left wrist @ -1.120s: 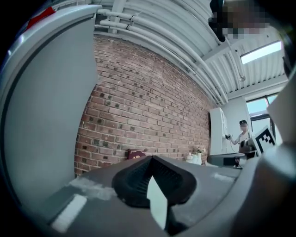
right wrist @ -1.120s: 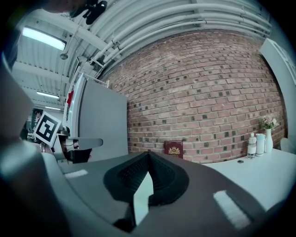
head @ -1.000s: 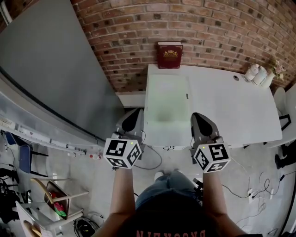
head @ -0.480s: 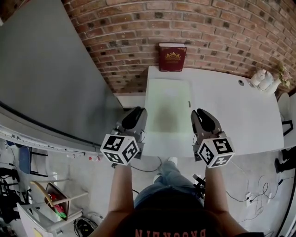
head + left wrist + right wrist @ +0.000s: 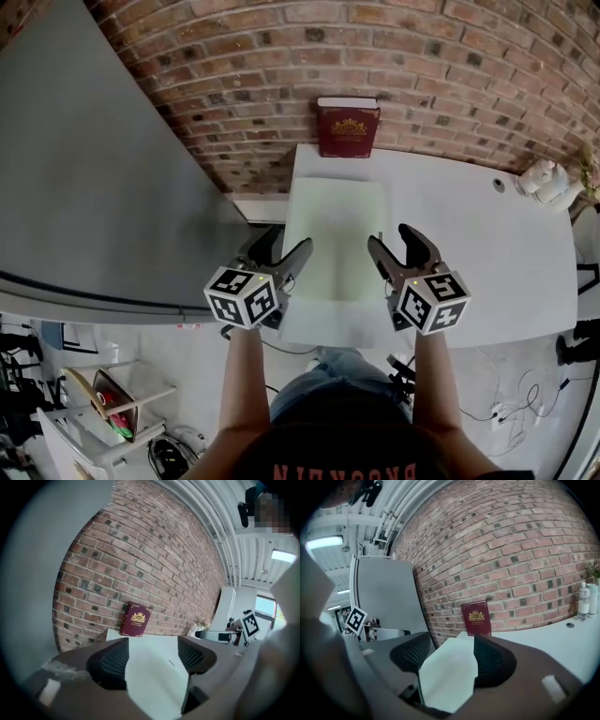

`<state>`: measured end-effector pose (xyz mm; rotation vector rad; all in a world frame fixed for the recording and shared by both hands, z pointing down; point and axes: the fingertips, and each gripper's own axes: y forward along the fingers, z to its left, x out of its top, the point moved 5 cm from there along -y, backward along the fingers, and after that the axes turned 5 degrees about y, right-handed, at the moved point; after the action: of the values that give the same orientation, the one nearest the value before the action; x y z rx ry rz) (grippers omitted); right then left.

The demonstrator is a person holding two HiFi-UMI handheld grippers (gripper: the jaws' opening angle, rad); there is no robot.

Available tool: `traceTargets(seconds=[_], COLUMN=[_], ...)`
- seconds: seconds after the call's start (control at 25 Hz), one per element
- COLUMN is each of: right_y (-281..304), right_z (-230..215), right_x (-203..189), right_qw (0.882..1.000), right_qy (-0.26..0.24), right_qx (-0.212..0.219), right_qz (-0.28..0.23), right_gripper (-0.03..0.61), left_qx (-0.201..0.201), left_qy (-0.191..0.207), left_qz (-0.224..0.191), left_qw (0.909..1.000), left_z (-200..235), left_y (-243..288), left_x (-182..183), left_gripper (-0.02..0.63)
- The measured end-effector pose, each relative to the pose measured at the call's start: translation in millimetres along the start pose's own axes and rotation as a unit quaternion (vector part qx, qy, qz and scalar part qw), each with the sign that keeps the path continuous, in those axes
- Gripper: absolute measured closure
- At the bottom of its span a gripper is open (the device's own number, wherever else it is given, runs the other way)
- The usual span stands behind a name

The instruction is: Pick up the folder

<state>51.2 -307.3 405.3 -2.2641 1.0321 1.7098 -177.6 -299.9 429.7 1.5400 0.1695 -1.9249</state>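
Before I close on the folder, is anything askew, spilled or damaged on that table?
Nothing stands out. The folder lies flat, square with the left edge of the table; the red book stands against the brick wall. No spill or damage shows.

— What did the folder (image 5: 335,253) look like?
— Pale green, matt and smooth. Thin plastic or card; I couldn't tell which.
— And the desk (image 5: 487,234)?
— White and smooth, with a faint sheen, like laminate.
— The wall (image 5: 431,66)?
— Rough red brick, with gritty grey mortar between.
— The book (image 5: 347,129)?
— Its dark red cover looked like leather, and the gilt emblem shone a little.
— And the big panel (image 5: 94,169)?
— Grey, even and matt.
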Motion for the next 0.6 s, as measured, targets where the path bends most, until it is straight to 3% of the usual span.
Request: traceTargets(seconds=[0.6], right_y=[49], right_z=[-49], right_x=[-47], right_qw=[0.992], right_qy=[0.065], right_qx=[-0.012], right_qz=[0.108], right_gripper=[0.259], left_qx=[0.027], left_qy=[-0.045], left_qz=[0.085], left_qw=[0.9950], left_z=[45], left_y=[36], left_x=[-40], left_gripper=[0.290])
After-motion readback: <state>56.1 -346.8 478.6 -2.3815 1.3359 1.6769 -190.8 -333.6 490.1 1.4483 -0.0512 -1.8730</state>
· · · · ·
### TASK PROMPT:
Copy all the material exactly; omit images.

### OUTPUT OF THE EXERCISE:
left wrist @ -1.120s: 
right wrist @ -1.120s: 
head @ -1.000s: 
head @ -0.480s: 
head + left wrist + right wrist @ +0.000s: 

`<state>`: measured end-effector pose (xyz mm; rotation vector rad; all in a world frame fixed for the recording and shared by both hands, z pointing down; point and axes: the fingertips, and each gripper's own axes: y forward along the fingers, z to its left, x out of its top, the point moved 5 cm from there along -y, backward along the fingers, and after that the axes turned 5 degrees about y, right-handed, at the moved point; after the action: of the values that give the same orientation, the one nearest the value before the action; x y z rx ry rz) (grippers omitted); right then left.

The demonstrator is a person holding two HiFi-UMI handheld grippers (gripper: the jaws' opening angle, rad); there is no robot.

Available tool: `traceTargets(seconds=[_], COLUMN=[_], ...)`
- seconds: seconds after the call's start (control at 25 Hz), one per element
- COLUMN is each of: right_y (-281..304), right_z (-230..215), right_x (-203..189), right_qw (0.882..1.000), right_qy (-0.26..0.24), right_qx (-0.212..0.219), right_qz (-0.28..0.23), right_gripper (-0.03..0.61), left_qx (-0.201..0.201), left_qy (-0.191..0.207), left_qz (-0.224..0.191), left_qw (0.909..1.000), left_z (-200..235), left_y (-243..288), left_x (-182..183), left_gripper (-0.02..0.63)
- The measured end-effector pose, each relative to the pose measured at the call's start: translation in millimetres along the start pose's own axes and rotation as a unit quaternion (vector part qx, qy, qz and scalar part qw), each with the sign that keeps the path continuous, in those axes
- Gripper: absolute measured closure
- At the bottom of its span a gripper is open (the device's own number, wherever else it is given, runs the other way)
- The usual span stands behind a name

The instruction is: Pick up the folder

<state>51.2 -307.3 405.3 -2.2641 1.0321 1.7098 -177.6 -299.9 429.7 1.5400 0.1695 -1.9249</state>
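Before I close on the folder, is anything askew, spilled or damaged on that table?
Nothing stands out. The folder lies flat, square with the left edge of the table; the red book stands against the brick wall. No spill or damage shows.

— What did the folder (image 5: 335,253) look like?
— Pale green, matt and smooth. Thin plastic or card; I couldn't tell which.
— And the desk (image 5: 487,234)?
— White and smooth, with a faint sheen, like laminate.
— The wall (image 5: 431,66)?
— Rough red brick, with gritty grey mortar between.
— The book (image 5: 347,129)?
— Its dark red cover looked like leather, and the gilt emblem shone a little.
— And the big panel (image 5: 94,169)?
— Grey, even and matt.
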Motion for the next 0.6 s, as measured, targets where the path bends most, until it is straight to 3% of the usual span.
Request: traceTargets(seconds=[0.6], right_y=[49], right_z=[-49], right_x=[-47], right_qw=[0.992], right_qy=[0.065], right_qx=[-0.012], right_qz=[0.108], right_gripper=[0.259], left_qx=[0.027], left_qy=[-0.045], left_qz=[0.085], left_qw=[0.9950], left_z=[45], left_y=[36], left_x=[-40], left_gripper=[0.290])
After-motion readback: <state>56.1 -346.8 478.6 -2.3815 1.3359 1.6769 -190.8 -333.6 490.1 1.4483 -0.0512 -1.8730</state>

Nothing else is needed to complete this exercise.